Quand on parle de la marque Lotus, on pense immédiatement à la sympathique Elise ou à la plus radicale Exige. Ce serait oublier que le petit constructeur anglais peut faire encore plus performant. Succédant à la 2-Eleven produite en 2007 et 2008, la 3-Eleven reprend exactement le même cahier des charges : une barquette sans compromis destinée à faire tomber des chronos sur piste.

La fonction dicte la forme

Lotus 3-Eleven

Il y a peu de ressemblances entre la 3-Eleven et le reste de la gamme Lotus. Les optiques sont familières, la livrée historique verte et jaune ne nous est pas inconnue non plus. Le reste est inédit. Il s’agissait pour les ingénieurs anglais de concevoir une voiture générant un maximum d’appui à haute vitesse tout en réduisant la traînée. Ainsi, la 3-Eleven est dépourvue de toit, de pare-brise (un petit saute-vent se trouve tout de même devant le pilote) et possède un arceau cage ainsi qu’un aileron réglable chargé de plaquer la voiture au sol.

Lotus 3-Eleven vue 3-4 arriere

Pour les mordus de chiffres, sachez que la marque avance 215 kilos d’appui à 240 km/h sur la version course. Oui il y aura deux versions, une route et une course, cette dernière gagnant des éléments aéro encore plus agressifs et un siège baquet avec harnais 6 points homologué FIA.  Les jantes forgées en 18 (à l’avant) et 19 pouces (à l’arrière) sont identiques aux deux versions.

Lotus 3-Eleven jante

Pour le design intérieur, comment dire… C’est un peu vide. Et c’est exactement le but recherché : le strict minimum pour pouvoir exploiter la bête sur circuit est là, avec un volant, un pédalier, un siège et un écran TFT affichant toutes les informations nécessaires au pilote. Même le siège passager est en option, c’est dire ! Détail amusant pour les geek de mon acabit : le volant ressemble fortement à un Logitech G25 agrandit.

Lotus 3-Eleven volant

trappes Lotus 3-Eleven

Evora es-tu là ?

Le moteur de la 3-Eleven n’est autre que le V6 3.5 compressé de l’Evora 400 (lire : Lotus Evora 400 : de GT à supercar ?). Sauf qu’ici, il ne développe pas moins de 450 chevaux et 450 Nm de couple. Sachant que la bête pèse moins de 900 kilos (version course), on imagine sans mal les performances stratosphériques ! Sans trop entrer dans les détails, Lotus annonce un 0 à 100 km/h en moins de 3 secondes et une vitesse maxi de 290 km/h pour la version route et 280 km/h pour la version course.

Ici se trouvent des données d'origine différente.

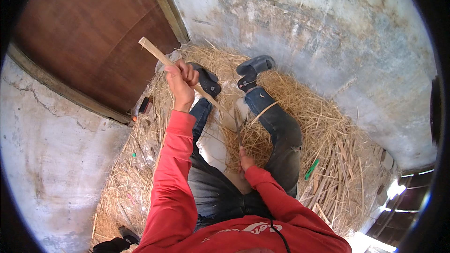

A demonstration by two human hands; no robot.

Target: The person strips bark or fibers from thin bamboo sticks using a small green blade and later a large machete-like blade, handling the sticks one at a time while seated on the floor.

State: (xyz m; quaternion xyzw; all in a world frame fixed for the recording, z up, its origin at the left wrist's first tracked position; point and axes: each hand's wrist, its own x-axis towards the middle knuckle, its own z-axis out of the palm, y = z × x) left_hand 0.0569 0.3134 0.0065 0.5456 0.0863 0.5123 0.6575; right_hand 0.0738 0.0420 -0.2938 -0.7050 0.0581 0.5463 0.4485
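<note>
My left hand (180, 80) is raised and closed round a pale strip of split bamboo or wood (154, 50). The strip slopes down from upper left to a spot between my knees. There its lower part meets the narrow dark blade of a knife (238, 129). Low between my thighs, my right hand (246, 160) is wrapped round the knife's handle, which is mostly hidden by the fingers. The blade points away from me. A thin curled sliver (267, 112) arcs beside the blade, over my right leg; whether it is still joined to the strip I cannot tell.
Straw-like shavings (304, 105) cover the floor around my legs. Several split strips (340, 173) lie at the right, near a green object (311, 169). Worn walls (300, 23) and a brown door panel (93, 33) stand close by. A dark shoe (129, 235) shows at lower left.
</note>
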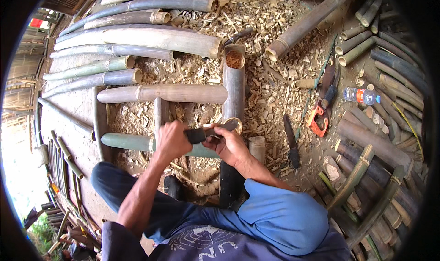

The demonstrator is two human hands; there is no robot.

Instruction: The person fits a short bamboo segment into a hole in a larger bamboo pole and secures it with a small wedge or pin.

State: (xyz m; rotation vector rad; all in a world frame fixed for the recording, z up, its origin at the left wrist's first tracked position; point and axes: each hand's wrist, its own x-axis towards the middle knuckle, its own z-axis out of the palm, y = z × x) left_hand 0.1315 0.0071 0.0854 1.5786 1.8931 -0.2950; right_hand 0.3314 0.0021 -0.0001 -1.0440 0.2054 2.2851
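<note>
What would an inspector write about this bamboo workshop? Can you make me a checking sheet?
Surface: ground, with wood chips scattered over much of it.
Job's things: knife held above a bamboo frame.
Clutter: saw with orange handle, another knife and plastic bottle, all lying to the right.
Left hand: closed around the black handle.
Right hand: at the blade; exact grip unclear.
Cables: no power cable seen.
Surroundings: bamboo poles upper left, bamboo pile at right.

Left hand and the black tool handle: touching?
Touching. The head view shows the left hand closed around the black tool handle, which sticks out of the fist toward the right hand.
</note>
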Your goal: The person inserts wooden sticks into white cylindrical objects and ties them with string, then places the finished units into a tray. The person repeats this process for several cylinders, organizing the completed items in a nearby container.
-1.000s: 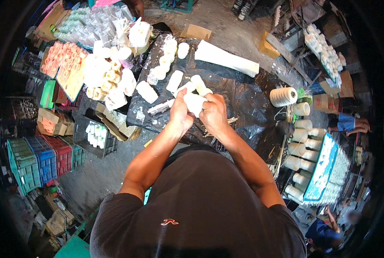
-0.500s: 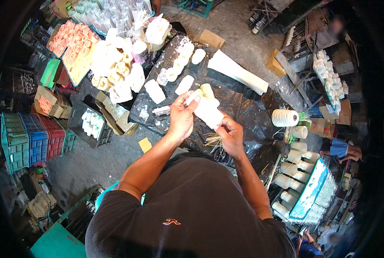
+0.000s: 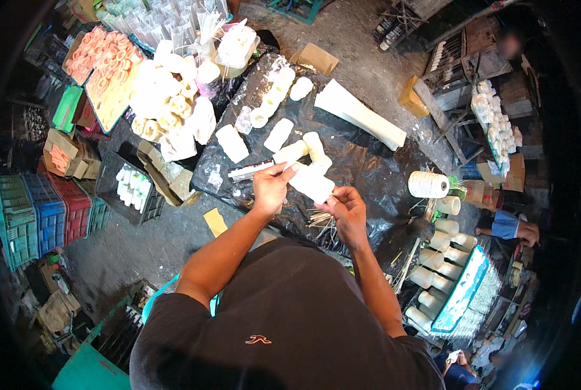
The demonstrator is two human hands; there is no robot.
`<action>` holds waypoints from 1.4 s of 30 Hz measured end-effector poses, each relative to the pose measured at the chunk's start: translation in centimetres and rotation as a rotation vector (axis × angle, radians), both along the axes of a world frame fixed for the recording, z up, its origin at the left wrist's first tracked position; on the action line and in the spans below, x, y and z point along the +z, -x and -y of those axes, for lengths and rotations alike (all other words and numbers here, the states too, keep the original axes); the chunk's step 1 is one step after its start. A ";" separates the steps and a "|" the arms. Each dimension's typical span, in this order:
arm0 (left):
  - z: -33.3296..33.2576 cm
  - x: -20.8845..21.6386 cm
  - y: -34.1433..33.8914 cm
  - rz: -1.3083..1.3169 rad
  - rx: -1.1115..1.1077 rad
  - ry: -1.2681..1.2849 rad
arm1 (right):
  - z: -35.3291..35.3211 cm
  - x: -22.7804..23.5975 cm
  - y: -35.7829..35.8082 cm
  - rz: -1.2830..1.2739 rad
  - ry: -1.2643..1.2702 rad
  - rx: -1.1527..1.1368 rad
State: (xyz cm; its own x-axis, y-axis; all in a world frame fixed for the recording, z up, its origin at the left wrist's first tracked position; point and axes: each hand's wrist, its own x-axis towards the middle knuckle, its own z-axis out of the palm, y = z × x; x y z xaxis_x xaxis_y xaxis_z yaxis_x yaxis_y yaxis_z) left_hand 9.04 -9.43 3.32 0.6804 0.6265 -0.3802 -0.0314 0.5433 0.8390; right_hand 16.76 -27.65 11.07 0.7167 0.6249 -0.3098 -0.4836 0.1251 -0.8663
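Over the black-covered table (image 3: 375, 175), a thick white candle (image 3: 312, 183) is held tilted between both hands. The fingers of my left hand (image 3: 272, 188) pinch its upper left end. At its lower right end, my right hand (image 3: 346, 211) grips with thumb and fingers; whether a wick is there is too small to tell. Just beyond lie a cream-coloured candle (image 3: 291, 152) and another pale one (image 3: 314, 144). More white candles (image 3: 232, 143) stand or lie to the left. Thin sticks (image 3: 323, 222) lie under my right hand.
A long white wax-like slab (image 3: 359, 114) lies at the table's far side. A spool of white string (image 3: 429, 184) and rows of pale cylinders (image 3: 430, 277) are at the right. Pale rounded pieces (image 3: 164, 97) pile up at the left, above stacked crates (image 3: 40, 211).
Both hands have shifted slightly down with the white candle, which now lies flatter. More of the cream-coloured candle beyond it shows, lying on its side.
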 end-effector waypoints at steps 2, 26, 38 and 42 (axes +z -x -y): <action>-0.1 -1.2 0.5 -0.033 -0.015 0.409 | -1.0 -0.3 0.5 0.024 -0.022 0.018; -6.9 -10.7 -3.7 -0.747 -0.275 -1.011 | -23.9 -19.2 -15.3 0.674 0.766 -0.024; -7.5 -10.9 -4.2 -0.443 -0.058 -0.963 | -21.7 -18.5 -16.5 0.697 0.826 0.211; -8.0 -6.8 -2.3 -0.416 -0.098 -0.716 | -15.9 -15.7 -16.8 0.658 0.680 0.078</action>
State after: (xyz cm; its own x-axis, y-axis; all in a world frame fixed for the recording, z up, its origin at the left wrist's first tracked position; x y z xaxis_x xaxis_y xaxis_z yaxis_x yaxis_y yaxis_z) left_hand 11.36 -1.42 -3.50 0.6367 0.7575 -0.1445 0.3767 -0.1419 0.9154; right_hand 33.59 -11.77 -4.63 0.8409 0.5127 -0.1732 0.1422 -0.5181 -0.8434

Jean-Marc Gales, directeur général de Lotus Cars, pose dans la 3-Eleven à Goodwood

Jean-Marc Gales, directeur général de Lotus Cars, pose dans la 3-Eleven à Goodwood

Une différence due notamment à l’emploi de deux boîtes de vitesses : la première reçoit une unité manuelle à 6 rapports mais la seconde est équipée d’une boîte séquentielle avec palette de changements de rapports au volant. Les deux intègrent un différentiel à glissement limitée.

poupe Lotus 3-Eleven

Au niveau du châssis, on retrouve des amortisseurs réglables Öhlins équipés de ressorts Eibach, et le freinage est confié à des étriers 4 pistons et des disques ventilés de 332 mm de diamètre aux quatre coins, fournis par AP Racing.

Chacun des 311 véhicules produits seront assemblés à la main dans l’usine d’Hethel en Angleterre. La version de route démarre à 82 000 livres (115 364 euros au taux de change en vigueur à l’écriture de cet article) et la version course s’échange contre 115 200 livres (162 055 euros). Premières livraisons prévues en avril 2016.